# Action item:
Write the listing below out again word for word, without a single picture.

# Data block:
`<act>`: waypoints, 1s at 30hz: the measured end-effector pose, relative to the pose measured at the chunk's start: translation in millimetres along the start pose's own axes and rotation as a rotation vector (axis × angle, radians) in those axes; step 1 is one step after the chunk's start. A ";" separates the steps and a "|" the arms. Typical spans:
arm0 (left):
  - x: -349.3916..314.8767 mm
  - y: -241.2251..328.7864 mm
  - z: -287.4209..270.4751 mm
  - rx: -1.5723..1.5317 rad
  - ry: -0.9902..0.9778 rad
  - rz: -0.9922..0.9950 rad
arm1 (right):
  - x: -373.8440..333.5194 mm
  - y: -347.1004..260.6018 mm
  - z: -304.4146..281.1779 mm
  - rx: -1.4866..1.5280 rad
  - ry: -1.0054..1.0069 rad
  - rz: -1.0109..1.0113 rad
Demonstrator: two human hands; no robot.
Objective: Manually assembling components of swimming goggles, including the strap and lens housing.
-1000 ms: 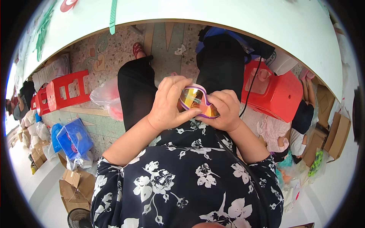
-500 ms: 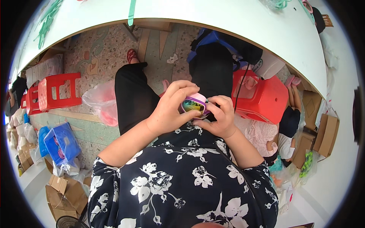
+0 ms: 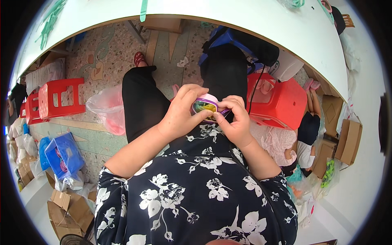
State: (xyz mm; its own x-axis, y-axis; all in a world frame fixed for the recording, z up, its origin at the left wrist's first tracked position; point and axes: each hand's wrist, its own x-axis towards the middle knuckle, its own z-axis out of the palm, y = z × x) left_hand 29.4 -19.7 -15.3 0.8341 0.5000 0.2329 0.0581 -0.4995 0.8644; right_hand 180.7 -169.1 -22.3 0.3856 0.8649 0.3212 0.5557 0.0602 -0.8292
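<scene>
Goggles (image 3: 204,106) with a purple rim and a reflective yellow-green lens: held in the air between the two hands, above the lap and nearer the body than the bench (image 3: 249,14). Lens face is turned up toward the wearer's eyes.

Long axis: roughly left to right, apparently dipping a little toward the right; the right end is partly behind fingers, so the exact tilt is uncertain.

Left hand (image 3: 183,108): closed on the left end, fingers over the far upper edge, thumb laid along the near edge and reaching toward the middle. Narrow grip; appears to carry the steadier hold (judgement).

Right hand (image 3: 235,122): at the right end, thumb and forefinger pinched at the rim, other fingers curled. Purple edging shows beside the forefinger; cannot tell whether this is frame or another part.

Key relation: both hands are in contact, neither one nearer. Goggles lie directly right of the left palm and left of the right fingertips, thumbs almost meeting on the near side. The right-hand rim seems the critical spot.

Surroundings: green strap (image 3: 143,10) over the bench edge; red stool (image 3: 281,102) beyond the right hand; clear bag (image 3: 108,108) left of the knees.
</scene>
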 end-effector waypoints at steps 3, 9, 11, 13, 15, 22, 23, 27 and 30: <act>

# Exercise output:
`<act>`: waypoints, 1s at 30hz: the measured end-effector pose, relative to the pose measured at the chunk's start: translation in millimetres along the start pose's own axes and rotation as a rotation vector (axis × angle, radians) in those axes; step 1 is one step after the chunk's start. A ";" separates the steps and a "|" the arms. Typical spans:
arm0 (left):
  - x: -349.3916..314.8767 mm
  - y: -241.2251..328.7864 mm
  - z: -287.4209..270.4751 mm
  - rx: -1.5723..1.5317 rad
  - ry: -0.9902..0.9778 rad
  - rz: -0.9922..0.9950 rad
arm1 (right):
  - x: -373.8440..333.5194 mm
  - y: -347.1004..260.6018 mm
  - z: -304.4146..281.1779 mm
  - rx: -1.4866..1.5280 rad
  - ry: -1.0054..1.0069 rad
  - rz: -1.0109..1.0113 rad
Demonstrator: two human hands; no robot.
Objective: Manually assembling components of swimming goggles, including the strap and lens housing.
-1000 ms: 
-500 ms: 
+0 ms: 
State: (xyz mm; its own x-axis, y-axis; all in a world frame fixed for the recording, z up, its origin at the left wrist's first tracked position; point and axes: each hand's wrist, its own x-axis towards the middle knuckle, its own z-axis out of the palm, y = z × x) left_hand 29.4 -19.7 -15.3 0.8341 0.5000 0.2329 0.0581 -0.4995 0.8644; right_hand 180.7 -169.1 -22.3 0.3856 0.8649 0.3212 0.5557 0.0602 -0.8292
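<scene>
Goggles (image 3: 204,106) with a purple rim and a reflective yellow-green lens: held in the air between the two hands, above the lap and nearer the body than the bench (image 3: 249,14). Lens face is turned up toward the wearer's eyes.

Long axis: roughly left to right, apparently dipping a little toward the right; the right end is partly behind fingers, so the exact tilt is uncertain.

Left hand (image 3: 183,108): closed on the left end, fingers over the far upper edge, thumb laid along the near edge and reaching toward the middle. Narrow grip; appears to carry the steadier hold (judgement).

Right hand (image 3: 235,122): at the right end, thumb and forefinger pinched at the rim, other fingers curled. Purple edging shows beside the forefinger; cannot tell whether this is frame or another part.

Key relation: both hands are in contact, neither one nearer. Goggles lie directly right of the left palm and left of the right fingertips, thumbs almost meeting on the near side. The right-hand rim seems the critical spot.

Surroundings: green strap (image 3: 143,10) over the bench edge; red stool (image 3: 281,102) beyond the right hand; clear bag (image 3: 108,108) left of the knees.
</scene>
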 end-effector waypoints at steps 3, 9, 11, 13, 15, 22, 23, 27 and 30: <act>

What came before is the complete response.